Having gone through this decision I feel comfortable giving a few pieces of advice.
1. Never optimize for salary straight out of college
Salary the only completely quantifiable and comparable part of a job offer— a dollar is the same everywhere. Just because it’s the most straightforward to measure doesn’t mean it’s the most important. In fact, I’d argue that salary is the least important variable, and here’s why: you aren’t used to having money yet. Coming out of college, you already know how to live frugally and generally have very little financial responsibility outside of food, rent, and potentially loans to pay off.
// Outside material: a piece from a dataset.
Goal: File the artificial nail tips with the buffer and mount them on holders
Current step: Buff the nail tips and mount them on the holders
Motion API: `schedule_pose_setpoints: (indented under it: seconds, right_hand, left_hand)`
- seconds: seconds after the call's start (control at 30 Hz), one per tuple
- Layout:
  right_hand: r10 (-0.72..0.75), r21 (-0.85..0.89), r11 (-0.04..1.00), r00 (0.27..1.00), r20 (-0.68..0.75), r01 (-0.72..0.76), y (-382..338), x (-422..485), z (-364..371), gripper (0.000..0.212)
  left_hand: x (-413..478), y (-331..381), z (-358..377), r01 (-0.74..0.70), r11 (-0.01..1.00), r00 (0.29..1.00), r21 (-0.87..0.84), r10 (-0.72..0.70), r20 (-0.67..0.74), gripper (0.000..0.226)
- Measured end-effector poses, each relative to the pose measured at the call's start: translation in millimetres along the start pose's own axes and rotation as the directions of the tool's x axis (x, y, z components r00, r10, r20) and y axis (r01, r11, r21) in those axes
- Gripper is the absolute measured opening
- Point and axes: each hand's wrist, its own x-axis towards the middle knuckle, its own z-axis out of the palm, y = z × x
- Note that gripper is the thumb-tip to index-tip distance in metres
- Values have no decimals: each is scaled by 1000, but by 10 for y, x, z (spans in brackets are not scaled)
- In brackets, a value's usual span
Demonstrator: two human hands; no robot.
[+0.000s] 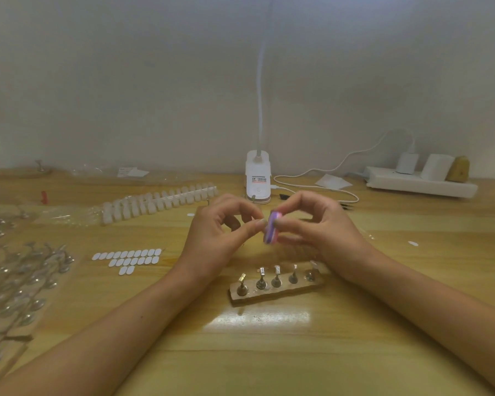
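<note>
Far left: loose holders (26,270) in clear plastic, blurred and cut off by the frame edge.
Strip of nail tips (160,202): lying on the bench (269,352), left of the hands, beyond the white sticky pads (127,258).
Left grip (212,238): thumb and forefinger pinched together at the buffer's face, presumably on a nail tip, too small to make out.
Buffer (272,228): held on edge above the bench, between both hands.
Holder block (275,284): just below the hands, five posts upright.
Right grip (317,227): fingers curled round the buffer, thumb below.
Filing: short, light strokes, tip pinched firmly, buffer kept flat to the edge — no rocking.
Hidden: contact point masked by fingertips; unclear whether the posts carry tips.
</note>
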Motion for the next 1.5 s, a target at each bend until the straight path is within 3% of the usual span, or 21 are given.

Making more money than all of your friends is a great way to falsely convince yourself that you’ve chosen the right job, but in reality it’s only an indication of how much you value a large salary. Sit down and figure out how much you’ll be paying in rent, food, and reasonable living expenses, and you’ll probably realize you can live very comfortably off of a salary much lower than anything you’re being offered. Any dollar above that baseline just goes into your savings account, and while saving money is really important, it shouldn’t be the deciding factor straight out of college.
2. Optimize for learning
Walking into a large company means walking into a lot of established process, even in companies that pride themselves on being lean. The way code is reviewed, meetings are scheduled, employees are recruited and interviewed… all of this exists before you walk in the front door.
While learning another company’s established process can teach you about best practices, the best learning happens when you’re faced with a problem and you come up with a solution so it never happens again. It makes you explore every option and see how each one works in reality.
You’ll learn lessons that you can apply at any other job, but you’ll learn them much faster in a smaller company that doesn’t dictate the rules of the game to you. No matter how much a company promises you’ll get complete freedom, no one can escape process, and convincing an HR department to change their recruiting techniques is a lot harder than changing the way you personally recruit employees.
3. Do it while you can
I can’t explain how excited I am to be part of a fast-moving four-person startup. The thrill of hiring our first employee, of seeing our first users, and of going into work every day caring so much about our product may be immeasurable, but I wouldn’t trade it for anything in the world.
There will come a day when I’m risk averse, but that day isn’t today. To recent college grads: go small. You won’t regret it for a second.